Kaiel finally lowered his rifle and looked to Ru in exasperation. “That's what you were so excited about and desperate to see in action?”

Beside him, Brin planted the butt of the Barratta and leaned on it. “Most wizards of middling power can create something like that. They use them instead of tents.”

Ru sneered at them. “Children playing with sticks and calling them swords. I've seen
vox-
spaces before and this is to them what a clock made of ice is to a casting of
akua crea
.” He gestured sharply for them to come and disappeared back into the doorway.

“Do you think it's safe?” Brin asked Kaiel while keeping her eye on the entrance as if she expected something nasty to come back through.

The chronicler wished he could say no, but there was curiosity in her eyes, behind the natural wariness, and he was glad to see her pain delayed. “He couldn't have altered it, I've been keeping an eye on him. And it takes weeks to collapse one of these, so he can't trap us there. Let's have a look.”

With that, he hummed deep and a ball of multi-hued lights sprang into being before him. He held out a hand to her. “Shall we?”

She smiled, but it was a small smile of mischief. “Reflair. Illumination, if you would.” She called and the ghostly mist began to rise from her reliquary and up to the head of the spear. The metal let out a barely discernible, high-pitched tone and began to emit a steady, blue-white light. Leading with the glowing weapon, she nodded to Kaiel and proceeded with him through the door.

In the space of one stride, they went from the full sun of the plains to the comparative darkness of the House. The air was still and cool, but not stuffy, as it should have been after being unused for decades.

The entrance took a sharp turn to the right a few paces inside, presumably to break line of sight or attacks directed into the door. From there, it opened up into a room with a floor of highly polished wood.
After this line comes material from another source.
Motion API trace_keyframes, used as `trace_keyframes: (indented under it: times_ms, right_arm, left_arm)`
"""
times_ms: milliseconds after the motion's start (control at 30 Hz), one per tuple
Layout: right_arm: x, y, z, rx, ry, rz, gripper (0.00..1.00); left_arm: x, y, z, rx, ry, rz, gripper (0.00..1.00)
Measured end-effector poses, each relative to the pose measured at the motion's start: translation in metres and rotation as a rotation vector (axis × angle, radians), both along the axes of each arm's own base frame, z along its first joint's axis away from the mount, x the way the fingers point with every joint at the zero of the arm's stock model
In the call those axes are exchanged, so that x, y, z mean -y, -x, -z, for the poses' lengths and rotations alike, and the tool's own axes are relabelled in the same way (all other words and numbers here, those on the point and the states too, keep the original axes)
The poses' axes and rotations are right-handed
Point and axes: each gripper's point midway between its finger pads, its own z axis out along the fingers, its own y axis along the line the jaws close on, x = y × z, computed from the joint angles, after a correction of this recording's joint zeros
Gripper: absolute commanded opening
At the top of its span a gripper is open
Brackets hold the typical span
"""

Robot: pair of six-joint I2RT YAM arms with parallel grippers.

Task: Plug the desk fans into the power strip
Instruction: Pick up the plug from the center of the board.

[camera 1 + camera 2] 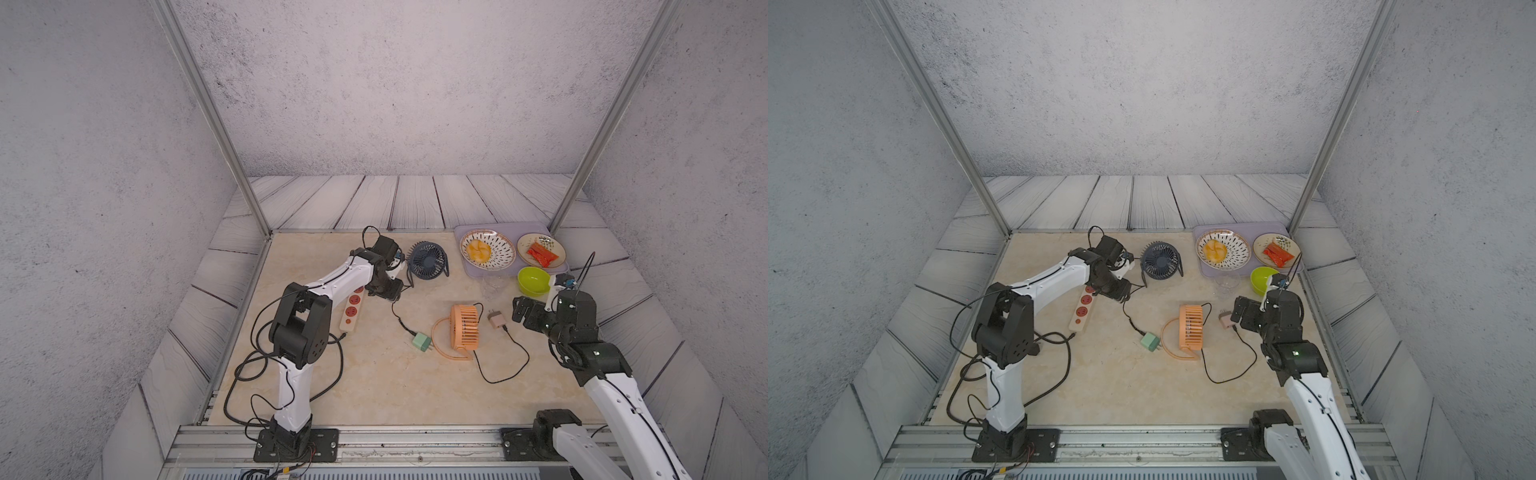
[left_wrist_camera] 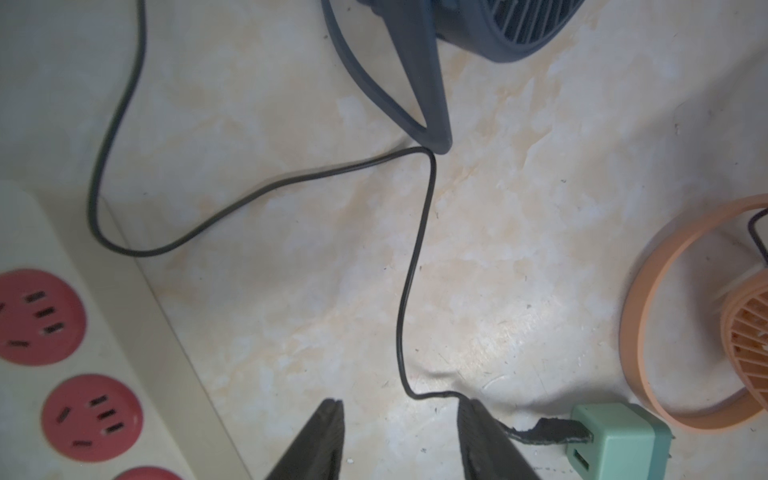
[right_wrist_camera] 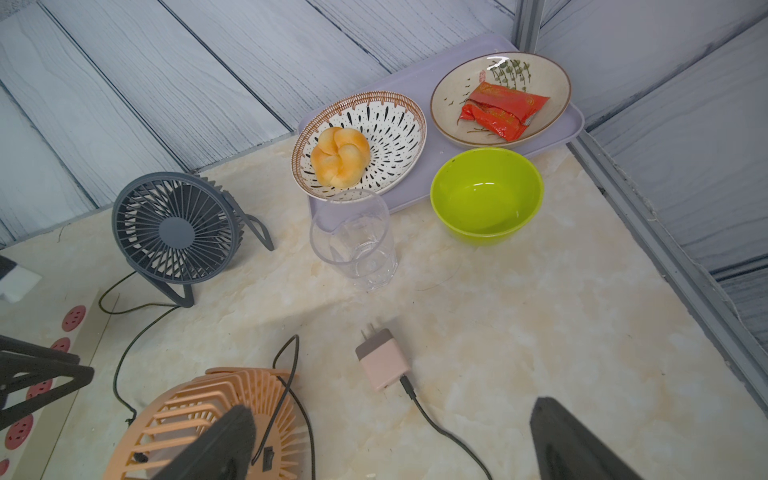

There was a huge, stone hearth along one wall with a mantle, above which was mounted a bronze shield with a scene of a man with an ax and shield being attacked from all side by giants painted on it.

There were two chairs: sturdy, wooden and un-upholstered, arrayed in front of the hearth with a long, low table between them. Together, these three items accounted for all of the furnishings, save a bear skin hung in an arch between that room and the one beyond; seemingly the only other room there.